--- PROBLEM STATEMENT ---
Pull every line that includes the word "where" from the data.

--- RECORD SET ---

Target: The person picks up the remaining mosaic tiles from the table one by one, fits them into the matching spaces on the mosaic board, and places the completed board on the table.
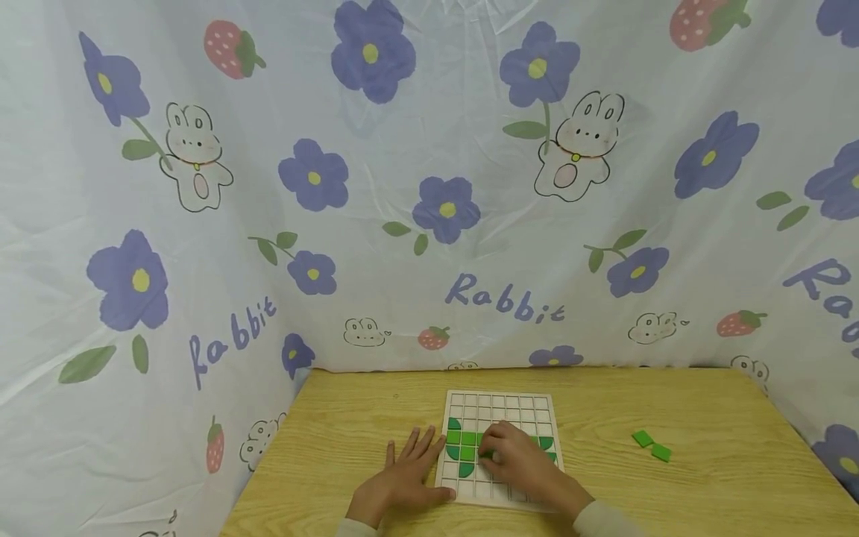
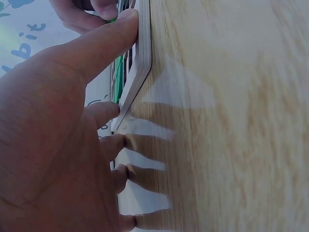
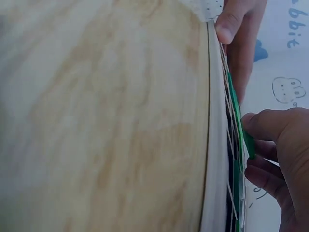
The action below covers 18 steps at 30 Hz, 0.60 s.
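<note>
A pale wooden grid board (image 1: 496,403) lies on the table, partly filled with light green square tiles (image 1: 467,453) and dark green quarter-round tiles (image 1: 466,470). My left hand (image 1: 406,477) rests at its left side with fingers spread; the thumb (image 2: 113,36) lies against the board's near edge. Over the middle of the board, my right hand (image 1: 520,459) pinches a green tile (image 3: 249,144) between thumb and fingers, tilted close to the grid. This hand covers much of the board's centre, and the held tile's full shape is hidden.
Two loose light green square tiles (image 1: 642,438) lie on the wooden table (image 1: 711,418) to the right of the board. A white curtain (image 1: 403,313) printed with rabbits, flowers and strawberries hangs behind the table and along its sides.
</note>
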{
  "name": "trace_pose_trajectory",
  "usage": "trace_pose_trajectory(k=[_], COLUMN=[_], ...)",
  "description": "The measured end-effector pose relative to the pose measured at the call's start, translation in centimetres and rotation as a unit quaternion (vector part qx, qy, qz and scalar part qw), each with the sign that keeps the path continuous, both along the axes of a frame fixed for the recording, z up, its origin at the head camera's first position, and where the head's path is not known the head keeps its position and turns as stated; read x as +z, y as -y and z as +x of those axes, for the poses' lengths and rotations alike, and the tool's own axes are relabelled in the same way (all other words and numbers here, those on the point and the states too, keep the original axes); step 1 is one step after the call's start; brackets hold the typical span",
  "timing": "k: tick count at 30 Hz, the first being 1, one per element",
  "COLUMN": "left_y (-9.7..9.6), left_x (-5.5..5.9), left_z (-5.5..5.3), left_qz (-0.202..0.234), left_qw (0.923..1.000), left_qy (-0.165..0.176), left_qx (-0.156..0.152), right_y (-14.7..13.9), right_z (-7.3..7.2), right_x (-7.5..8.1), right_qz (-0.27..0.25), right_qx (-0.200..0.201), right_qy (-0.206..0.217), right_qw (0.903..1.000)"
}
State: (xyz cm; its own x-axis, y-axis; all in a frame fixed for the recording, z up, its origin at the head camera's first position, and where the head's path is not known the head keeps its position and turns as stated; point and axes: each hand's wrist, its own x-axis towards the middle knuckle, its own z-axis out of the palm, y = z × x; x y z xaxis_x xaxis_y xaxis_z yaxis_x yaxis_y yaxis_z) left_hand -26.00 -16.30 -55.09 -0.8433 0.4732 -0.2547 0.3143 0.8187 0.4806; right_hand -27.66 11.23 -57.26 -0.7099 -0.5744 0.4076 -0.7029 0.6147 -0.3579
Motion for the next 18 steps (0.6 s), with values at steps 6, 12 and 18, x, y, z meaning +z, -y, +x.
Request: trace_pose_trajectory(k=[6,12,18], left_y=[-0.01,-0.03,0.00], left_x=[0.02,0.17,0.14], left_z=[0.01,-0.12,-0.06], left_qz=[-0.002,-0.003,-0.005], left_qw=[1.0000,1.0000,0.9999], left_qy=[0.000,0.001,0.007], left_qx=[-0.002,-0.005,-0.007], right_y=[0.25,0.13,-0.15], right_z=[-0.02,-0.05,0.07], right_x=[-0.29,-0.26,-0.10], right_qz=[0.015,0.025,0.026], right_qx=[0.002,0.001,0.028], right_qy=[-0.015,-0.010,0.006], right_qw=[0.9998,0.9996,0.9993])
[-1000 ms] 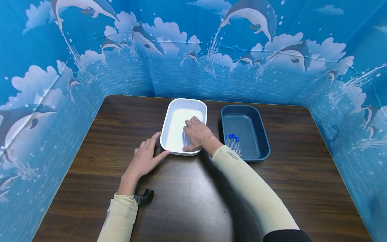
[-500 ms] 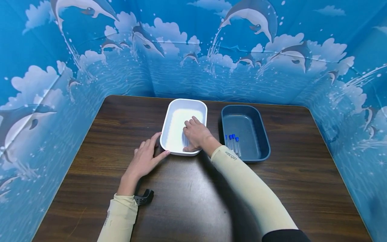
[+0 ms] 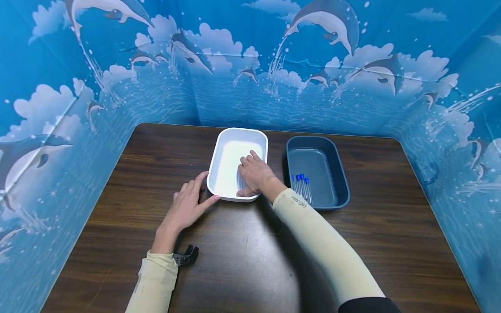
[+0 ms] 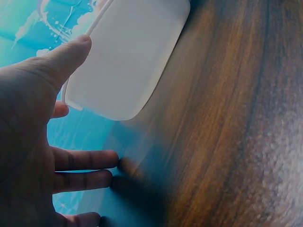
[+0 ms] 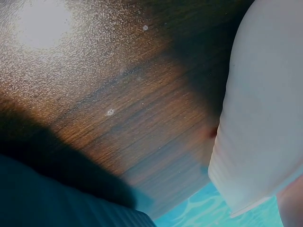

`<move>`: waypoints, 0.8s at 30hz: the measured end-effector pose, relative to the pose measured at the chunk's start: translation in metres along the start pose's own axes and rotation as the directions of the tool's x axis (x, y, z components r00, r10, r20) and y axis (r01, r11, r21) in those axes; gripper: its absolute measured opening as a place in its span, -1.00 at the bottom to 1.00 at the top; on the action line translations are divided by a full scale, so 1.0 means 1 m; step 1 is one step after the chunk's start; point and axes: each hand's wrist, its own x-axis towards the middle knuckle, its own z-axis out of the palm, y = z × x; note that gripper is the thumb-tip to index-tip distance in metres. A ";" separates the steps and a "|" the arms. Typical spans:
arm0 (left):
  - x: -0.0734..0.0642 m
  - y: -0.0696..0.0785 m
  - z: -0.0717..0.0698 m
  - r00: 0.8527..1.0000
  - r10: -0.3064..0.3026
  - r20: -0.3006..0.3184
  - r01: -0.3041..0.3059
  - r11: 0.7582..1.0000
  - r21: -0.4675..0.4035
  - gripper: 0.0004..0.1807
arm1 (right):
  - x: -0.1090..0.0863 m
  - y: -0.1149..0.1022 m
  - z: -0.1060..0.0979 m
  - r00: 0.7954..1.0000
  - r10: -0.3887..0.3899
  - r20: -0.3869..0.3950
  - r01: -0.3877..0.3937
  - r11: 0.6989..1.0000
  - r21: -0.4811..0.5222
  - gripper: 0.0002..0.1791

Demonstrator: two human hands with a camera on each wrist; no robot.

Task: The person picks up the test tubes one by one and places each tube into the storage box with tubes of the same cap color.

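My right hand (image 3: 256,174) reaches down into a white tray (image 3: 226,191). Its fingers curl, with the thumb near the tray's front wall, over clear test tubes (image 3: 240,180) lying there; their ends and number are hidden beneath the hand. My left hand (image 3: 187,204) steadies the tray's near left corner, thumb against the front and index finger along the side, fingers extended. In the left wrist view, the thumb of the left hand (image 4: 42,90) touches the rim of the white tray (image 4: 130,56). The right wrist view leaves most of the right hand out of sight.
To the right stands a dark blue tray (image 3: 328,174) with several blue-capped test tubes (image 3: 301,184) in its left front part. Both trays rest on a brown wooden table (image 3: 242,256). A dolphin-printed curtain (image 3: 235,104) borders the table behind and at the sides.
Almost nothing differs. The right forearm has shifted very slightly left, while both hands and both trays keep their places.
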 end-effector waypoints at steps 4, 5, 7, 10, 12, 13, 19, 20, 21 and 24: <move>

--- ANSWER TO THIS TASK ---
  "description": "The measured end-effector pose relative to the pose measured at the call's start, translation in centimetres and rotation as a unit quaternion (vector part qx, qy, qz and scalar part qw), each with the sign that keeps the path continuous, both along the axes of a frame fixed for the recording, z up, its origin at the head camera's first position, and where the head's path is not known the head keeps its position and turns as stated; read x as +z, y as -y and z as +x of those axes, for the poses' lengths and rotations alike, and the tool's own axes are relabelled in the same way (all other words and numbers here, those on the point and the states too, keep the original axes); step 1 is one step after the call's start; brackets hold the typical span",
State: (xyz cm; its own x-axis, y-axis; all in a frame fixed for the recording, z up, its origin at the head camera's first position, and where the head's path is not known the head keeps its position and turns as stated; point and axes: each hand's wrist, its own x-axis towards the middle knuckle, its own z-axis out of the palm, y = z × x; x y z xaxis_x xaxis_y xaxis_z yaxis_x yaxis_y yaxis_z) left_hand -26.00 -16.30 -55.09 -0.8433 0.4732 -0.2547 0.3143 0.8187 0.4806; right_hand -27.66 11.23 -57.26 -0.7099 -0.5744 0.4076 -0.7029 0.6147 -0.3579

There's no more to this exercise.